I can very much relate to a lot of this, I think a lot of us have been having a real dose of loneliness in quarantine… which is only to be expected, honestly. We’re stuck at home and unable to see our friends, right at the time when the rest of the world is flipping upside down and all we want is that one thread of consistency of being able to see our friends, which is one of the most important things for us to temporarily give up :(
I totally get not seeing friends that you particularly miss in a long time, I have a few friends I haven’t seen since December, and it definitely hurts a lot. Plus, as a homeschooler, I know what it’s like to have close friends who you see very rarely, it’s very hard compared to when you see someone at school every day. Luckily though, we live in a day and age where it is possible to stay in touch even without seeing each other! In fact–although I know it can make it a bit harder–you don’t even need a phone. I have a flip phone that I use only when I go places (so, not since March ;), and I’m 16 and a rising senior in highschool! It can be annoying when your friends only like texting or using social media that you don’t have, but if you ask them to use email or something, they’ll hopefully understand and do so. You could even write real letters if you want, it sounds very old-school, but it’s fun ;)
As for having your friend being into things you’re not into...that can work out OK. I am also not at all into dances, makeup, or dating (I do have friends who are boys, but that’s because I don’t pay attention to the fact that they’re boys, to me they’re all just people ;) and I have drifted away from at least one friend because of that, so I know what it’s like. That being said, we are still friends, and I have others who I’m closer with and are also into that stuff–you don’t have to have the same likes and dislikes to be friends! Of course, it’s true that sometimes people just go different ways and friendships do change or even end (as sad as it makes us) but so long as you are both enjoying yourselves when you are together, and she’s not “toxic” in any way, I do encourage you to keep trying to stay friends to whatever degree you can. Here are some tips for that:
- Send her a message every now and then (via a platform of your choice), just checking in and asking how she’s doing. Offer a random fact about your day, and maybe she’ll respond with a fun update on her own life! I’ve often found it’s a good idea to apologize for annoying someone, but also to keep doing it unless they actually express a desire for you to stop...If they say they like hearing from you but are just bad at keeping touch, keep bugging them! XD
- Set up times to talk. Depending on what technology/devices you have available this could be a bit hard, but setting up a time to talk on the phone or do a video chat (Google hangouts, zoom, facetime, etc.), can be very valuable and a lot of fun. It's not quite the same as hanging out in person, but you can still hear the voice, see their faces, and conversation can flow a lot more naturally than over email or text or something. You can even play games together that way, which can reduce the awkwardness if you're not sure what to talk about! Feel free to PM me or ask in the comments for a list of good games to play virtually, I've got quite a bit of experience with that by now ;D
- Talk about things you have in common. This can be anything, maybe books, movies, or music that you both like, what you’ve been learning in school (this could be interesting since you’re at different schools now, particularly with how schools are changing now because of COVID), or even memories you have in common! Sometimes when I’m not sure what to talk about with someone, I find it easiest for both of us if we can laugh over fun or embarrassing memories from our shared past ;)

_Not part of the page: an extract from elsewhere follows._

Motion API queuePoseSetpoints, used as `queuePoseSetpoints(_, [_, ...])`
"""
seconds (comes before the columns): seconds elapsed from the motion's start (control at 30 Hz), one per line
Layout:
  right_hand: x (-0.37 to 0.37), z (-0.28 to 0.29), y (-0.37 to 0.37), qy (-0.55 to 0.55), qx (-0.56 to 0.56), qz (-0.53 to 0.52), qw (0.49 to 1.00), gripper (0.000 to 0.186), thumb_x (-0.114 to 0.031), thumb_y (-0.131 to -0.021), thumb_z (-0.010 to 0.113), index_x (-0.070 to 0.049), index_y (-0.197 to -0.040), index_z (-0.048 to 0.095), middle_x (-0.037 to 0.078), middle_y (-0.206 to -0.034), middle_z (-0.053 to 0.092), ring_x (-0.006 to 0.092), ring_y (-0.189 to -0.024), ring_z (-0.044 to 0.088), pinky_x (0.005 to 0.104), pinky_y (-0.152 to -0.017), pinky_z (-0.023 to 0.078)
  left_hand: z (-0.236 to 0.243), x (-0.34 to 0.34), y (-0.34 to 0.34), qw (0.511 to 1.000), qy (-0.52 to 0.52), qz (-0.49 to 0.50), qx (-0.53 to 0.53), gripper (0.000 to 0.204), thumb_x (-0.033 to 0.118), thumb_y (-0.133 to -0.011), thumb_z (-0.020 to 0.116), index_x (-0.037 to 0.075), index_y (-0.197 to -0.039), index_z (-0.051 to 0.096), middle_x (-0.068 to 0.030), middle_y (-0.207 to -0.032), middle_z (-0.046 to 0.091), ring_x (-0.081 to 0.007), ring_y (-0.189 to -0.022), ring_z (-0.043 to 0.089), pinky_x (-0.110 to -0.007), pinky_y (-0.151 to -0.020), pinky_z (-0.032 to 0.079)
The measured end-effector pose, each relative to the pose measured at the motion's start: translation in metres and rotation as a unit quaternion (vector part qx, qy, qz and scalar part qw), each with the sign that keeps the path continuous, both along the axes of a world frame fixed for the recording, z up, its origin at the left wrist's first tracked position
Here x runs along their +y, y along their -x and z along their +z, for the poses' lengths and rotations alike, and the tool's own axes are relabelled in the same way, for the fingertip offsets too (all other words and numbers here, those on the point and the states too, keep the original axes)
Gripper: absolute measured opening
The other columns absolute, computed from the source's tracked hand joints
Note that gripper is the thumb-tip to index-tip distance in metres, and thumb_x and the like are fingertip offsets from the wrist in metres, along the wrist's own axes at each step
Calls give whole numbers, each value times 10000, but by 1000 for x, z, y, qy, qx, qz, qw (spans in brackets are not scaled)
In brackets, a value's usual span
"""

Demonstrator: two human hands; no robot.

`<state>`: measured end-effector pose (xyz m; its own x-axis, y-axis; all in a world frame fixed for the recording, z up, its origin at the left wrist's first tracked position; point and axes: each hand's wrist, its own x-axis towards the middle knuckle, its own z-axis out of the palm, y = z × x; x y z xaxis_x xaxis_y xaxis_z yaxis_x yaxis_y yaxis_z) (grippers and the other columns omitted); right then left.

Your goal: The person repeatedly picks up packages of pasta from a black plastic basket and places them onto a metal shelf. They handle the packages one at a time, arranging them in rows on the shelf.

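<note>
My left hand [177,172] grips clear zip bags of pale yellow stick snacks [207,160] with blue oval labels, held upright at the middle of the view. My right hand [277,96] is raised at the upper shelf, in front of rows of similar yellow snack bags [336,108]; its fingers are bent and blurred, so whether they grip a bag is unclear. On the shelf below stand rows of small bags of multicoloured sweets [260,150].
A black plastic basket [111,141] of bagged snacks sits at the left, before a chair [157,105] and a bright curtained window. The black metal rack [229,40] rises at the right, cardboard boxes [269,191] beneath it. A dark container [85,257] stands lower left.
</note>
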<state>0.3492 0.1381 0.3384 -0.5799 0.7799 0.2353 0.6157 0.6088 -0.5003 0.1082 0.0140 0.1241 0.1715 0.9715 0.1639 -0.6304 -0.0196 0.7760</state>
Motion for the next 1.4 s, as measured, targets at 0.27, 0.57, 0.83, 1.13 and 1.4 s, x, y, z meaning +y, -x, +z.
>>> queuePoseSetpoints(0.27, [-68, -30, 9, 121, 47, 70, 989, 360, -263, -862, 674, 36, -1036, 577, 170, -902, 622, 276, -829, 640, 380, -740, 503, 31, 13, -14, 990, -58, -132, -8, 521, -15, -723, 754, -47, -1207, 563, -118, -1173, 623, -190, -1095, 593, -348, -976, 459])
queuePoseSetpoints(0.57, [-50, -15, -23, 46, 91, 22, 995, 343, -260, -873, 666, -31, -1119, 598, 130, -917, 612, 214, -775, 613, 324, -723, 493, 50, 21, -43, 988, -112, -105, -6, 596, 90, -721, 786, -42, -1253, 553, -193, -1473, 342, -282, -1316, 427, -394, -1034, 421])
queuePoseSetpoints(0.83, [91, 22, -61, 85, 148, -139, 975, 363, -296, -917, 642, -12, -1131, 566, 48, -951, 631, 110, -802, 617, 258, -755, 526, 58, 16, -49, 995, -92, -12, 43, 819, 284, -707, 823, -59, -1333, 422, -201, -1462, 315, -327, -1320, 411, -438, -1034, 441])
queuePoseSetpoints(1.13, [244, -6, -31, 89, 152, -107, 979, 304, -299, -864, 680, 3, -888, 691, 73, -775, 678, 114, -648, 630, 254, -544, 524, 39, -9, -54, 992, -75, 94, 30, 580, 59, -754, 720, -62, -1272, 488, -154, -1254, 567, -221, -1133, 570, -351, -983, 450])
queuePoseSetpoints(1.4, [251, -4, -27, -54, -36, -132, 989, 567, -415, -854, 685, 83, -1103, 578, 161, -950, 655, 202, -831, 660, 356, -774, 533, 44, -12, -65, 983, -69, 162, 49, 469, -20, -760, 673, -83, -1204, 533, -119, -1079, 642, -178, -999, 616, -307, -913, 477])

- Let her talk about what she’s interested in. This can sometimes be a bit boring, but letting your friends talk about what they’re interested in is very important. You want them to feel like they can be themselves around you and that they can tell you anything, so starting by respecting their topic choices is a good idea. Don’t hide your true self either, you should totally be open about the fact that those aren’t really things you’re into, but you can still listen nicely and have a conversation about them. Chances are, your friend will really appreciate the fact that you’re willing to talk about stuff simply for her sake! And yes, she should absolutely do the same for you and let you talk about your interests sometimes, but that’s not really something we can control, unfortunately.
- Play it by ear. Maybe you and your friend will end up talking a lot and staying in touch virtually. Alternatively, maybe you’ll end up not talking a whole lot, but you’ll still check in on each other occasionally, and be sure to get together every now and then and have a blast once this whole pandemic thing is over, or something in between! If you have a certain expectation for what your friendship *should* look like, it is highly likely that you’ll be disappointed. Instead, just see how it goes! One of the things I’ve learned over the years is that it will somehow always work out in the end, your friendship can morph and adapt over time and still be just as wholesome ;)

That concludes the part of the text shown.